* _WORK INSTRUCTION_
The lines you need are those holding the word "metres"; pull them from the material.

┏━━

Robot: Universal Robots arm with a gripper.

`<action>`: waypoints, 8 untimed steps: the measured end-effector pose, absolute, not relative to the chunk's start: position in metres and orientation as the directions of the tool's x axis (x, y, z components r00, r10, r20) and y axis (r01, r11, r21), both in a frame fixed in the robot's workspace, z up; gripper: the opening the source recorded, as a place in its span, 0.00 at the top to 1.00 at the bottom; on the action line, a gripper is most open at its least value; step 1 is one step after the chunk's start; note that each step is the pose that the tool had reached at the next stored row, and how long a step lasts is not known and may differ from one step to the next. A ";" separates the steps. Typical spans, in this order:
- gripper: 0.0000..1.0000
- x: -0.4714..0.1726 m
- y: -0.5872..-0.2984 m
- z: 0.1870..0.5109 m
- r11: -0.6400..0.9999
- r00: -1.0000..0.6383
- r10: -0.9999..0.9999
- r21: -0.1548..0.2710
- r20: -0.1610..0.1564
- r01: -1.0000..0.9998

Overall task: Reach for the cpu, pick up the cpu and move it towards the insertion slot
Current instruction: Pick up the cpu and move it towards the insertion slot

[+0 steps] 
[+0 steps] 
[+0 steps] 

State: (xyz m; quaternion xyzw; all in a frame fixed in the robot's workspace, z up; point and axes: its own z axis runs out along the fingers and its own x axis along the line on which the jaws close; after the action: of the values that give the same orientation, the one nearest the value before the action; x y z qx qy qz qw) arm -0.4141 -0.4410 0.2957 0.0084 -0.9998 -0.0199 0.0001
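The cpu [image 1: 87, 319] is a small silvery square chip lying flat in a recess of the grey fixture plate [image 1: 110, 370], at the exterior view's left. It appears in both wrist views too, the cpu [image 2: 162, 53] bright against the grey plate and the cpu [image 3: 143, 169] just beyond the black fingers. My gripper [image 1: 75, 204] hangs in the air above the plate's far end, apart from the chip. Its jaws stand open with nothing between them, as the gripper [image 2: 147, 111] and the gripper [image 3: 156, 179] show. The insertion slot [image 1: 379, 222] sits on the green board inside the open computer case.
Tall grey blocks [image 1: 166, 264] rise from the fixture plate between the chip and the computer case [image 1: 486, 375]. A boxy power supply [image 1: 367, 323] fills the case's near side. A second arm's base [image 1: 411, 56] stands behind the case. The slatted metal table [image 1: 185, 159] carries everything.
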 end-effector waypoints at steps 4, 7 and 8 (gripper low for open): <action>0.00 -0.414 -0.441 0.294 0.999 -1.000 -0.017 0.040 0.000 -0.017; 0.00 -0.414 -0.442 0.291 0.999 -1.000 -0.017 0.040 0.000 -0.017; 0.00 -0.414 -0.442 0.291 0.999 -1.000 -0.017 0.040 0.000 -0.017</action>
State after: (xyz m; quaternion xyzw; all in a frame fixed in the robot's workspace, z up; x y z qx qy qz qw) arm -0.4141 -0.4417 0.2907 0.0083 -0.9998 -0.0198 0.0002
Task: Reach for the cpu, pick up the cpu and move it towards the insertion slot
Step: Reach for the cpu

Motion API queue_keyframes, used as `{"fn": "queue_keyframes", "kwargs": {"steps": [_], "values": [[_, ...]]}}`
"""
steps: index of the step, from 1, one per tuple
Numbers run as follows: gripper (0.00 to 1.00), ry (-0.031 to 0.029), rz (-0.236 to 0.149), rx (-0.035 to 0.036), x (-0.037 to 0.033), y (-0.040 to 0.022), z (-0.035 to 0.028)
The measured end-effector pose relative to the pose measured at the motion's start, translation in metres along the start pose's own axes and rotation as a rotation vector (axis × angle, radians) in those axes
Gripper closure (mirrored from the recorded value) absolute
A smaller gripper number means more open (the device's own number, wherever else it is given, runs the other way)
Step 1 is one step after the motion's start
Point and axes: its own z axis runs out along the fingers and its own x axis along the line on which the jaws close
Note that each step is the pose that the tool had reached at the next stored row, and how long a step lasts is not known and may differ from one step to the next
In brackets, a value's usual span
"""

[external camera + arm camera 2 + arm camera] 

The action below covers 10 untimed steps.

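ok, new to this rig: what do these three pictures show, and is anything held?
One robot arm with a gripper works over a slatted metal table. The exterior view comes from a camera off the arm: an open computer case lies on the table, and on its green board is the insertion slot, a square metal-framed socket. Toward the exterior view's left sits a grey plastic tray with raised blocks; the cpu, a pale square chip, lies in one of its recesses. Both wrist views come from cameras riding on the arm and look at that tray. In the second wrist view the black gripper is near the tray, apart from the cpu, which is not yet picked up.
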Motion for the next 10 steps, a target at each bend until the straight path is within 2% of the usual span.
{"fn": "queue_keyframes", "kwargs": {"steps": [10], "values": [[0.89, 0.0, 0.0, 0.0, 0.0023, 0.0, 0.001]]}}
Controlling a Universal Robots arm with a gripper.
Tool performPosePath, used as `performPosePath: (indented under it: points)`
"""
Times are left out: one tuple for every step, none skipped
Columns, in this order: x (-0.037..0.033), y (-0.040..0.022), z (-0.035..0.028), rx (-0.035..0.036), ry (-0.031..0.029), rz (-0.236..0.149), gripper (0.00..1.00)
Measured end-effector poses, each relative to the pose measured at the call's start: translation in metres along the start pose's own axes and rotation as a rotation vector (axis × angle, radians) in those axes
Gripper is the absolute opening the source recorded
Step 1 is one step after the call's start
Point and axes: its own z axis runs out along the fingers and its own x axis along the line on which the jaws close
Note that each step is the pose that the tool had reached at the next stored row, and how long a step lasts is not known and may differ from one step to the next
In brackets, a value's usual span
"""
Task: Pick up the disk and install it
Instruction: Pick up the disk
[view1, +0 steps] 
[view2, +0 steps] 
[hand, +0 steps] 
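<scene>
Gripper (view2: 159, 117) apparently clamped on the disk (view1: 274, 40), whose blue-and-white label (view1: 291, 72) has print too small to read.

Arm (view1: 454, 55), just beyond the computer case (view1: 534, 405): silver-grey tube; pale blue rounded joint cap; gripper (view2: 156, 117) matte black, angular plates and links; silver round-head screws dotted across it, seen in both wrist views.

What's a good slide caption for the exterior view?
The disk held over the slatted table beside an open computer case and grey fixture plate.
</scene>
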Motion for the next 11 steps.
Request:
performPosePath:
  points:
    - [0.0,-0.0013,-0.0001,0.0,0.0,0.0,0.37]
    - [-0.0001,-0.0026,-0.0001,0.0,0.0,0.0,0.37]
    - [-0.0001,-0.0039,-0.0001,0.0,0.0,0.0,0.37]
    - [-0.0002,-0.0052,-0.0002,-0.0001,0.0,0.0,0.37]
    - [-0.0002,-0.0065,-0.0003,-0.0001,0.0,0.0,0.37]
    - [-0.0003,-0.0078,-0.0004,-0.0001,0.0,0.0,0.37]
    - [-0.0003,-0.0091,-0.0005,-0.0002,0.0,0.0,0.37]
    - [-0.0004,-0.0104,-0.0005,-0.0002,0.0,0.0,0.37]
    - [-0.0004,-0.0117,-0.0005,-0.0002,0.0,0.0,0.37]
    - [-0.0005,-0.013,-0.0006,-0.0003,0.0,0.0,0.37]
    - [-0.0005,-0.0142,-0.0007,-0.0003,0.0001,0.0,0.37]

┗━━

* _RESPONSE_
`<action>`: waypoints, 8 untimed steps: the measured end-effector pose, absolute, not relative to the chunk's start: position in metres and orientation as the directions of the tool's x axis (x, y, z components r00, r10, r20) and y axis (r01, r11, r21), both in a frame fixed in the robot's workspace, z up; gripper: the opening the source recorded, as a place in its span, 0.00 at the top to 1.00 at the bottom; on the action line, a gripper is most open at its least value; step 1 is one step after the chunk's start; note that each step is the pose that the tool had reached at the next stored row, and how long a step lasts is not known and may differ from one step to the next. A ";" separates the steps. Typical spans, in this order:
The measured end-effector pose relative to the pose measured at the motion's start, translation in metres along the start pose's own axes and rotation as a rotation vector (axis × angle, radians) in those axes
Measured end-effector poses, each relative to the pose measured at the call's start: translation in metres along the start pose's own axes and rotation as a rotation vector (axis × angle, radians) in those axes

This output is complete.